### HOW TO COMPLETE THIS TASK
In the entries below, how many lines include "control"? Reply with the number and nothing more.

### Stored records
+--

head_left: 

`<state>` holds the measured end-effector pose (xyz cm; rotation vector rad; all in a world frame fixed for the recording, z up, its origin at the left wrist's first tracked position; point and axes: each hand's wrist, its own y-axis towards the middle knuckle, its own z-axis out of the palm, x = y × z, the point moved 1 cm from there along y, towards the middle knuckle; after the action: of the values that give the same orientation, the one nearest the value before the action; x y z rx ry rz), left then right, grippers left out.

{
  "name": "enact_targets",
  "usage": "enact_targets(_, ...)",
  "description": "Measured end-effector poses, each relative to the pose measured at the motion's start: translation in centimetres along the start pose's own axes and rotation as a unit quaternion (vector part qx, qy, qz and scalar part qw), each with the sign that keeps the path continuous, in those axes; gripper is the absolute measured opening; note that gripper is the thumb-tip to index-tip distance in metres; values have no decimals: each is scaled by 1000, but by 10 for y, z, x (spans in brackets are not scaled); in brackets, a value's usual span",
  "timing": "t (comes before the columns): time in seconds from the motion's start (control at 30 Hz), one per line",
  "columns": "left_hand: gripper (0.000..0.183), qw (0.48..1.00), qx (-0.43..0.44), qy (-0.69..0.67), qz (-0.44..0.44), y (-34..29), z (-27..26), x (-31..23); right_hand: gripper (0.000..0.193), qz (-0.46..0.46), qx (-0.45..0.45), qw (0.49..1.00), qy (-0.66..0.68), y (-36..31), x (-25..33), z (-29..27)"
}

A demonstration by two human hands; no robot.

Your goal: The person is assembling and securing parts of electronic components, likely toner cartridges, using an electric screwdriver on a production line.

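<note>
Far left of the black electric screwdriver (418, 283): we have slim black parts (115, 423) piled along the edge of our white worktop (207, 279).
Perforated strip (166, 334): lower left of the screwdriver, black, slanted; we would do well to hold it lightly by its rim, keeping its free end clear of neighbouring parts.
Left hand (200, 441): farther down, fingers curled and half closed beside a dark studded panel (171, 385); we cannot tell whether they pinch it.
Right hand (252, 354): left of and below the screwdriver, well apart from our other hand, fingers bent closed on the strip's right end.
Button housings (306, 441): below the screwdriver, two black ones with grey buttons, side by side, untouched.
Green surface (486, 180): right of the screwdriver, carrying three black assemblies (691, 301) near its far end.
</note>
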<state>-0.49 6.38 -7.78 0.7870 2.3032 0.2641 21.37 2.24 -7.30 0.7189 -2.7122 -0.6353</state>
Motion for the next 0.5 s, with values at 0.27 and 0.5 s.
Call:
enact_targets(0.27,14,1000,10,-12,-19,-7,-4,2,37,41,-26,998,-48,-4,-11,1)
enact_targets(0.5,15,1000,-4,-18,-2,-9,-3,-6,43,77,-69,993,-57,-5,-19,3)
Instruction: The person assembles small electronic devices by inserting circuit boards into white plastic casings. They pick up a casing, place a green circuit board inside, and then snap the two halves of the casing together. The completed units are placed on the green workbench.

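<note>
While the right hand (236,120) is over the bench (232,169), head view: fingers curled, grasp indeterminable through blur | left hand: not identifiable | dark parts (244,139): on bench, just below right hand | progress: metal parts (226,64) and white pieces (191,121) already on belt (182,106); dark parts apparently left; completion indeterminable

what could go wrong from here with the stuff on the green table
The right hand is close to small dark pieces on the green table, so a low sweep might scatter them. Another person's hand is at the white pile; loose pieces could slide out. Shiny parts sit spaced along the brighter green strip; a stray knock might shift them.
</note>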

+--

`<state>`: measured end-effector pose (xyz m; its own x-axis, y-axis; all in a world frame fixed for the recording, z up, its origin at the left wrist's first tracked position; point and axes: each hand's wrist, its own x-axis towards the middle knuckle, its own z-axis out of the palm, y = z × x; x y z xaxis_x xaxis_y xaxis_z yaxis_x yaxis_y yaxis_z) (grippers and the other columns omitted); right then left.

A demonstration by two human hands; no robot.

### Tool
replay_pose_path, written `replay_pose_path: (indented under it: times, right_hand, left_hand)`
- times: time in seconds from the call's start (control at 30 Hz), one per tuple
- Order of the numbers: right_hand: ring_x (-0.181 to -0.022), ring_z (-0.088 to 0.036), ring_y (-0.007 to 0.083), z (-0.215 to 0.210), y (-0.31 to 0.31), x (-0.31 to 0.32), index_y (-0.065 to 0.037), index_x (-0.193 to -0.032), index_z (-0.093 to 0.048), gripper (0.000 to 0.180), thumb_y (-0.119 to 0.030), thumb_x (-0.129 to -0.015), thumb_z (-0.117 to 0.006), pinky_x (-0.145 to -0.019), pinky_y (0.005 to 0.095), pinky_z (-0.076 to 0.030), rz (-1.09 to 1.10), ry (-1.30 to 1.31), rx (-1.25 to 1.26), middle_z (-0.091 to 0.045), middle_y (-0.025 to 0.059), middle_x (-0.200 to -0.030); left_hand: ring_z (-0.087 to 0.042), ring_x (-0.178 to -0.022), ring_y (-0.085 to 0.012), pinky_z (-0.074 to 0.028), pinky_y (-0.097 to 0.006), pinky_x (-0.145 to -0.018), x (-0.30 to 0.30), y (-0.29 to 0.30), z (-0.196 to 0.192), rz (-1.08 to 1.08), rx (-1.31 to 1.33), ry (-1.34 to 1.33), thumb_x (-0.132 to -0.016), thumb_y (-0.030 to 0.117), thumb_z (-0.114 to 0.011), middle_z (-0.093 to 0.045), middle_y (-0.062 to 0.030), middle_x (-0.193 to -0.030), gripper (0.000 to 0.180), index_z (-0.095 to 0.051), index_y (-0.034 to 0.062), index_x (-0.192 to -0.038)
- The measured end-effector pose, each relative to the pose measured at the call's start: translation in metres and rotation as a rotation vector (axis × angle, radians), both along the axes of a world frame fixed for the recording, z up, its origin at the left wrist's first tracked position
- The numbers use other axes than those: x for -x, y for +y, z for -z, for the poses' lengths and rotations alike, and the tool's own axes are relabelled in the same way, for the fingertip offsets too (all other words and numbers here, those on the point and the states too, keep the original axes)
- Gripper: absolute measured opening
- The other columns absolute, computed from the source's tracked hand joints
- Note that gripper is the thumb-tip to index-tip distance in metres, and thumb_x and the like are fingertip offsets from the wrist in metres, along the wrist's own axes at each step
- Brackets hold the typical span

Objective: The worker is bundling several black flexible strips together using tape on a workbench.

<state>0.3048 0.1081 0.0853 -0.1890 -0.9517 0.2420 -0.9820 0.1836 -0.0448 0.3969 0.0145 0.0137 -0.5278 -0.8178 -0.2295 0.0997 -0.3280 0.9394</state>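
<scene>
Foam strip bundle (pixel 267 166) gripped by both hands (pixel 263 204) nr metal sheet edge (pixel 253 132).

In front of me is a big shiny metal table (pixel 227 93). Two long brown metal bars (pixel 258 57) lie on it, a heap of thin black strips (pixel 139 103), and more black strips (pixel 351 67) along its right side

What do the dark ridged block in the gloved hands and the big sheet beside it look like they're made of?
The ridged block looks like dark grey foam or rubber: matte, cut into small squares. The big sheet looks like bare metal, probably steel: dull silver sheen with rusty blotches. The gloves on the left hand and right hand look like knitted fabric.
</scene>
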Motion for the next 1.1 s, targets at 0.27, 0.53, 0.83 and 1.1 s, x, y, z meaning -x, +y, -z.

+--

### WRITTEN SOLUTION
2